* YOUR TASK
The reply must consist of the complete listing, reproduced exactly, with no images included.

* AVAILABLE DATA
↓↓↓
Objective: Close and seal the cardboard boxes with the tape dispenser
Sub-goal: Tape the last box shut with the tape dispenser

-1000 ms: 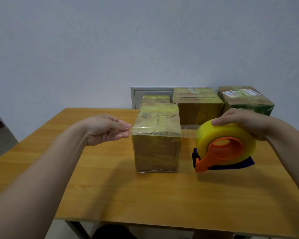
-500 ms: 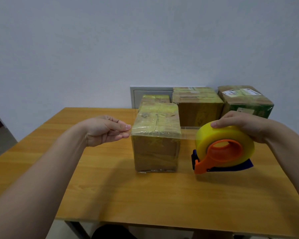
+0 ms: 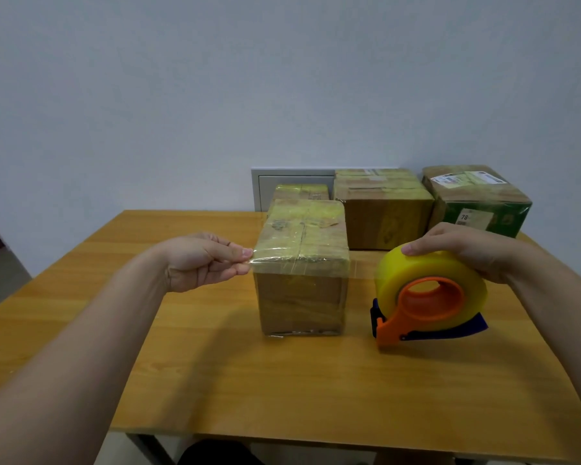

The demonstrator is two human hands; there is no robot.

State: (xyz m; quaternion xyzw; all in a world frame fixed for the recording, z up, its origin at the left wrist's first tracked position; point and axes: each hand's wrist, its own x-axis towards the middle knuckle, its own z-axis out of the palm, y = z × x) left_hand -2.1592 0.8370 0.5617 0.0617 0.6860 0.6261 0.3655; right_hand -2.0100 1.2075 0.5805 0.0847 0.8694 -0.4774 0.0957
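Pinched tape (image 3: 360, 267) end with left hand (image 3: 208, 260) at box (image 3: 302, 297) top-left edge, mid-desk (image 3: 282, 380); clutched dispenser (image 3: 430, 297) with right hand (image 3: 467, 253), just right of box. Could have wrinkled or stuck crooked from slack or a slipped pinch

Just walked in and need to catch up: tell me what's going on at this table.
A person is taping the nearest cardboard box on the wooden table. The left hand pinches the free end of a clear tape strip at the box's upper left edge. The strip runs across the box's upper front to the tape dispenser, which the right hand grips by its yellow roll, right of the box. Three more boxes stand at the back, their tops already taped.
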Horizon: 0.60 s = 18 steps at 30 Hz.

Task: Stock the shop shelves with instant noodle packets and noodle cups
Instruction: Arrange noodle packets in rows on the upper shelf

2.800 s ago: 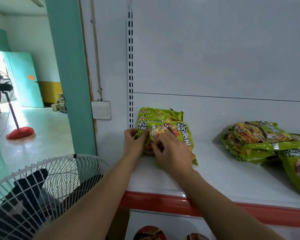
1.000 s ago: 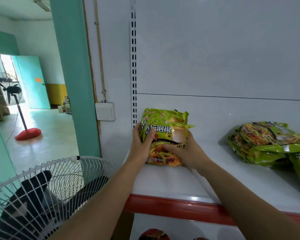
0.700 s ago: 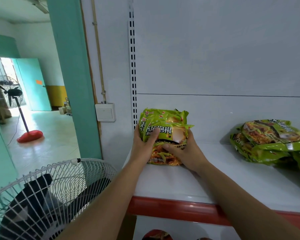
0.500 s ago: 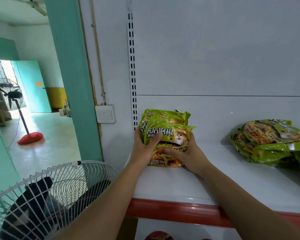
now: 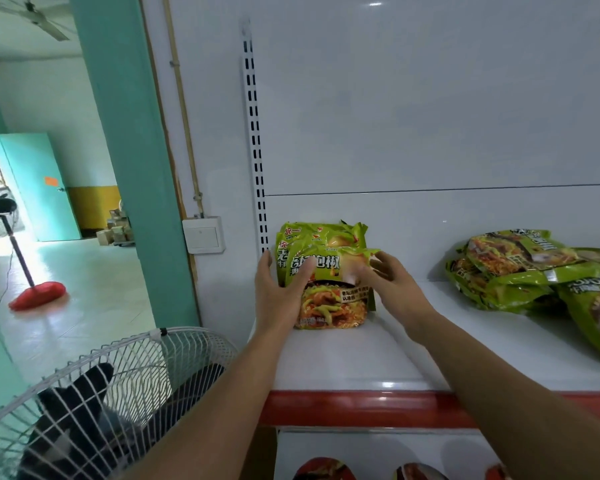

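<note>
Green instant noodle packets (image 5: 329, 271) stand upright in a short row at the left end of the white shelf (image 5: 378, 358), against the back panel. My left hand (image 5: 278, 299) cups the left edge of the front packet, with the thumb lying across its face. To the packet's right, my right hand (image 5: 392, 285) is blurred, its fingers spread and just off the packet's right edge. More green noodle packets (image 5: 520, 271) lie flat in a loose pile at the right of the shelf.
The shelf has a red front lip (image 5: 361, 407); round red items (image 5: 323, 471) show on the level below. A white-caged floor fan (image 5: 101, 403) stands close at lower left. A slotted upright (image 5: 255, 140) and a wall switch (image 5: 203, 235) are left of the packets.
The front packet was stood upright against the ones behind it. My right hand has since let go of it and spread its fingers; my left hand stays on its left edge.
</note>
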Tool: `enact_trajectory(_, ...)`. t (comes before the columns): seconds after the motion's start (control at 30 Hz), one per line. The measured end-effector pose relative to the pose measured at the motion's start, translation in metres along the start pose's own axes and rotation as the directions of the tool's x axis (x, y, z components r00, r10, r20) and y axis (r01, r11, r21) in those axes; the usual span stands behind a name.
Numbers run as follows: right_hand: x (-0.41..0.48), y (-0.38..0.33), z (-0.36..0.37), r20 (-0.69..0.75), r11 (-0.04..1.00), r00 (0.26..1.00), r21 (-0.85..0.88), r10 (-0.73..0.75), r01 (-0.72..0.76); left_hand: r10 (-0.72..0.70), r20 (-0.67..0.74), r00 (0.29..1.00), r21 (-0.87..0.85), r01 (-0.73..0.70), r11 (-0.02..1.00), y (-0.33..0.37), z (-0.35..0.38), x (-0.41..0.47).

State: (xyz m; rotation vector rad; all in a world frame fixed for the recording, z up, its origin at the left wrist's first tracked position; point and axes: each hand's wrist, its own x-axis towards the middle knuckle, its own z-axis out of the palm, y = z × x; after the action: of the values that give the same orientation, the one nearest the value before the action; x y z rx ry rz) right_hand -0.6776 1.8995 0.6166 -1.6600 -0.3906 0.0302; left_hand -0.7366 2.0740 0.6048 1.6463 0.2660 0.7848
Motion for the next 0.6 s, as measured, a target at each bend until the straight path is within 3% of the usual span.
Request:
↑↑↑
* THE COMPLETED TASK
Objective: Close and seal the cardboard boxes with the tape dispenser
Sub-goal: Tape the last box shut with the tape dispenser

-1000 ms: 
-500 ms: 
+0 ms: 

The demonstrator is two human hands; there is no robot.

State: (xyz m; quaternion xyzw; all in a world frame fixed for the recording, z up, its origin at the left wrist's first tracked position; point and axes: each hand's wrist, its own x-axis towards the middle knuckle, its own z-axis out of the palm, y = z × x) left_hand -2.1592 0.8370 0.5617 0.0617 0.6860 0.6261 0.3655; right_hand -2.0100 1.2075 0.5805 0.0847 0.8694 -0.4774 0.0957
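Pinched tape (image 3: 360, 267) end with left hand (image 3: 208, 260) at box (image 3: 302, 297) top-left edge, mid-desk (image 3: 282, 380); clutched dispenser (image 3: 430, 297) with right hand (image 3: 467, 253), just right of box. Could have wrinkled or stuck crooked from slack or a slipped pinch

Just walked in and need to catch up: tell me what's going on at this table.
A person is taping the nearest cardboard box on the wooden table. The left hand pinches the free end of a clear tape strip at the box's upper left edge. The strip runs across the box's upper front to the tape dispenser, which the right hand grips by its yellow roll, right of the box. Three more boxes stand at the back, their tops already taped.
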Horizon: 0.60 s = 18 steps at 30 Hz.

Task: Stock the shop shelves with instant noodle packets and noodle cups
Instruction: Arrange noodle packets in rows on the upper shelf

2.800 s ago: 
1.000 s ago: 
0.700 s ago: 
0.500 s ago: 
now: 

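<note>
Green instant noodle packets (image 5: 329, 271) stand upright in a short row at the left end of the white shelf (image 5: 378, 358), against the back panel. My left hand (image 5: 278, 299) cups the left edge of the front packet, with the thumb lying across its face. To the packet's right, my right hand (image 5: 392, 285) is blurred, its fingers spread and just off the packet's right edge. More green noodle packets (image 5: 520, 271) lie flat in a loose pile at the right of the shelf.
The shelf has a red front lip (image 5: 361, 407); round red items (image 5: 323, 471) show on the level below. A white-caged floor fan (image 5: 101, 403) stands close at lower left. A slotted upright (image 5: 255, 140) and a wall switch (image 5: 203, 235) are left of the packets.
The front packet was stood upright against the ones behind it. My right hand has since let go of it and spread its fingers; my left hand stays on its left edge.
</note>
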Tool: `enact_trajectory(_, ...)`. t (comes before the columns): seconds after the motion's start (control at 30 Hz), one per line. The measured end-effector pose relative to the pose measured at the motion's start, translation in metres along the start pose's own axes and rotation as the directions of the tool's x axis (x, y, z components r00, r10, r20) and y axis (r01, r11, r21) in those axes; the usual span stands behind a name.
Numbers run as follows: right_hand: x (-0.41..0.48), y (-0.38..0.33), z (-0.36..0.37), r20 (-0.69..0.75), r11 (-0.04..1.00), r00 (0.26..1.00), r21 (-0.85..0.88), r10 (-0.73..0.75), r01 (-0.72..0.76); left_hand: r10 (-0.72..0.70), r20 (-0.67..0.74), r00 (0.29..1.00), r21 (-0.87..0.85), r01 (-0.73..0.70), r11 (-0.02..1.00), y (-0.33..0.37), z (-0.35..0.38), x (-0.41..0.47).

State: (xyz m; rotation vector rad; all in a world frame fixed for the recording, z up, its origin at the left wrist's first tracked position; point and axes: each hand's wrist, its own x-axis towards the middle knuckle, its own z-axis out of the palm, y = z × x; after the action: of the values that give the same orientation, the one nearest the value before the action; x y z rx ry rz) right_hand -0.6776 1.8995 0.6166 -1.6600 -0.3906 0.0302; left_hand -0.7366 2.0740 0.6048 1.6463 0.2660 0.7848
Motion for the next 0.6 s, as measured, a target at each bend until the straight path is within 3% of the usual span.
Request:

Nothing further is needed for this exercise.